Disclaimer: the information below is general and does not replace personalised legal or tax advice. If you received a notice from ANAF or are under a tax audit, you should consult a lawyer as soon as possible and, where appropriate, a tax consultant.
1. Why influencers are on ANAF’s radar
ANAF has publicly announced since around 2021–2022 that it systematically verifies income obtained by individuals from influencer marketing, social media promotion and other online activities. In 2021 and 2022, the institution published figures about audits performed on dozens of influencers and content creators who had reported little or none of their income, with additional tax assessments reaching millions of lei.
To support this enforcement trend, ANAF published a dedicated brochure on the tax treatment of income obtained by individuals from posts on social networks, in which it clearly explains that such income is taxable, regardless of whether it is received in cash or in kind (products, services, trips etc.), and that it can be classified, depending on the situation, as income from independent activities, income from intellectual property rights or income from other sources.
In parallel, ANAF has issued separate brochures on the taxation of income from cryptocurrencies and NFTs, as well as updated guides for individuals who obtain income from abroad or from online activities.
For influencers and creators with a Romanian audience, two simple ideas matter:
- if money reaches your bank accounts (including fintech accounts), it can eventually become visible to ANAF, especially when there are systematic inflows from platforms or brands;
- if you publicly present yourself as a professional influencer, creator or streamer and have substantial visibility, it will be very difficult to argue later that your activity was “casual” and non-taxable.
2. Typical income streams for influencers, creators and streamers
Before discussing audits, we need to clarify what kinds of income influencers and creators usually have. In practice, the picture is almost always mixed, with several parallel streams, each with its own potential tax classification.
2.1. Direct payouts from platforms (YouTube, TikTok, Twitch, Instagram, OnlyFans)
Examples include:
- payments from the YouTube Partner Program (ad revenue, YouTube Premium);
- creator funds or bonuses from TikTok, Reels bonuses etc.;
- subscriptions, donations and “bits” on Twitch;
- subscriptions and pay-per-view on OnlyFans or similar platforms;
- internal creator programs on social media and streaming platforms.
Typically, these amounts reach the creator’s account via bank transfer or through payment processors and fintech apps. From the perspective of Romanian tax law, they can be classified, depending on how the activity is organised, as:
- income from independent activities, if the activity is continuous, organised and aimed at obtaining profit;
- income from intellectual property rights, where a platform or third party pays for the use of copyright-protected content (video, audio, text, photos);
- income from other sources, if the activity is occasional and does not meet the criteria for independent activity.

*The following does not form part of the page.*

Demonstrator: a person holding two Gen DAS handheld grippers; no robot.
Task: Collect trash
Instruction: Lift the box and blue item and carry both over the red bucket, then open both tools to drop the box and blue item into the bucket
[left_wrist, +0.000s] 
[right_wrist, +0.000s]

The correct classification must be made by reference to the provisions of the Romanian Fiscal Code (Law no. 227/2015) and ANAF’s official guidance, not merely on “common practice” in the industry. A wrong classification can lead to recalculations of tax and social contributions and, in serious cases, to accusations of tax evasion.
2.2. Brand deals, sponsorships and PR campaigns
For many influencers, the largest part of their income comes from collaborations with brands: sponsored posts, product placements, dedicated videos, events, appearances, testimonials and long-term ambassador agreements.
Such income is usually obtained either:
- under a services agreement (individual, sole trader or company), which leads to income from independent activities or corporate income; or
- under a copyright assignment or licence agreement, in which case the amounts can be treated as income from intellectual property rights.
The contractual structure directly affects how income tax and social contributions are calculated, as well as the risk of reclassification by ANAF. This is why, especially for brand deals, it is useful to work with a lawyer who understands both tax law and copyright, and who can negotiate clauses that are balanced for influencers.
For a deeper dive into contracts with brands, see the Romanian article on assignment and licence agreements for performers, influencers and creators.
2.3. Affiliate marketing, discount codes and commissions
Many creators monetise via affiliate programmes: personalised links, referral codes and landing pages. The brand or platform pays a commission for sales or traffic generated through the influencer’s link or code. For tax purposes, this is typically treated as income from independent activities, especially when the activity is recurrent and organised.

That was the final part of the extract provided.